A meta-analysis depends on the quality of the studies included. Observational studies are susceptible to bias because other risk factors of venous thrombosis may be unbalanced across users of second and third generation oral contraceptives. We did not give quality scores to included studies because of their inherent subjectivity and potential to result in diverging summary estimates.²¹ However, the key elements affecting internal validity (ascertainment, diagnostic and inclusion criteria, exposure assessment, matching, and control factors),²² were listed in the tables (see BMJ 's website) and investigated in the stratified and sensitivity analyses.

Quality issues
We believe three issues are important for the quality of our meta-analysis. Firstly, we assessed reliability of outcome by subgroup analysis with confirmed cases only. Secondly, we assessed appropriate adjustment for confounding by comparing adjusted and unadjusted odds ratios and by presenting stratified analyses. The presence of confounding is unlikely because the pooled crude odds ratios were almost equal to the pooled adjusted odds ratios. Source of funding modified the estimates. Some studies provided stratified data only for specific subgroups of women (for example, age in first time users). ^{6 14} Nevertheless, these studies were included.
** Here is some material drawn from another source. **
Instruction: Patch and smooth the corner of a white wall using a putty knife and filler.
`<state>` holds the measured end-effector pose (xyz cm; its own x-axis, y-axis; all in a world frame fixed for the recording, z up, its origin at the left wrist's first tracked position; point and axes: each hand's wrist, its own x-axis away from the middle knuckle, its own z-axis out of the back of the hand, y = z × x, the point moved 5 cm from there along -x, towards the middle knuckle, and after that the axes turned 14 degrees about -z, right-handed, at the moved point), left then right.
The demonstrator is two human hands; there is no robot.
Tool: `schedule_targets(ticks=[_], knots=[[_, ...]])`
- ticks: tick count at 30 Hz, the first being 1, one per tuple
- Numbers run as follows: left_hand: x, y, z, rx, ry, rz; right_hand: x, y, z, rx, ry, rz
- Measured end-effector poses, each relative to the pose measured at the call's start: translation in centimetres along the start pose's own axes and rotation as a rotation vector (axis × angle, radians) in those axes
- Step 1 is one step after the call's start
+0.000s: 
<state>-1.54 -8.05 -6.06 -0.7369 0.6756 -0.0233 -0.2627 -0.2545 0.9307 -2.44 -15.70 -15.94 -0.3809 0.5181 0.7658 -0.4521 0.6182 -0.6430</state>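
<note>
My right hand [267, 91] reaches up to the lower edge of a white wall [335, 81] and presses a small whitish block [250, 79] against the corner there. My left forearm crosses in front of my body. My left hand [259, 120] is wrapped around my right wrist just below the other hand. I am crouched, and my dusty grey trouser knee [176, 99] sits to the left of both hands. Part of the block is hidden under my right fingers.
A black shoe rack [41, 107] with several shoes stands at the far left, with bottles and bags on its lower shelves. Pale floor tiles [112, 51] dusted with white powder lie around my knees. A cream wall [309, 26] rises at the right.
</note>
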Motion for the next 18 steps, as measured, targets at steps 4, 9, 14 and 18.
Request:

In addition, the sensitivity analysis showed that the overall risk estimates were stable.

Source of funding
The pooled odds ratio of studies without explicitly mentioned industry sponsoring was higher than that of studies without such support, although the increased risk was significant in both groups. Different results for industry and non-industry sponsored studies have also been reported for calcium channel antagonists and non-steroidal anti-inflammatory drugs. ^{26 27}

Absolute risks
To appreciate the importance of increases in relative risk, knowledge of absolute risks is required. We estimated that the excess risk for users of third generation oral contraceptives over second generation preparations was 1.5 per 10 000 woman years. This may be an underestimation, because the estimate from the study by Jick et al was confined to cases that met a very strict definition.² Among new users the incidence is much higher (6.6 per 10 000 woman years).

Conclusion
Our meta-analysis supports the view that third generation oral contraceptives are associated with a 1.7-fold increased risk of venous thrombosis compared with second generation oral contraceptives. The risk is highest in first time users. Although confounding can never be excluded with certainty in observational studies, it seems that the biases that have been suggested and examined are not sufficient to account for the results.

	Acknowledgments

Contributors: JMK participated in the design, execution, and analysis of the study and writing the paper. AA and DEG initiated the study, participated in designing, analysing, and reporting the study, and supervised all aspects of the study. DEG is the guarantor

	Footnotes

Funding: None.

Competing interests: JMK has worked on a study into second and third generation contraceptives sponsored by the Netherlands Thrombosis Foundation.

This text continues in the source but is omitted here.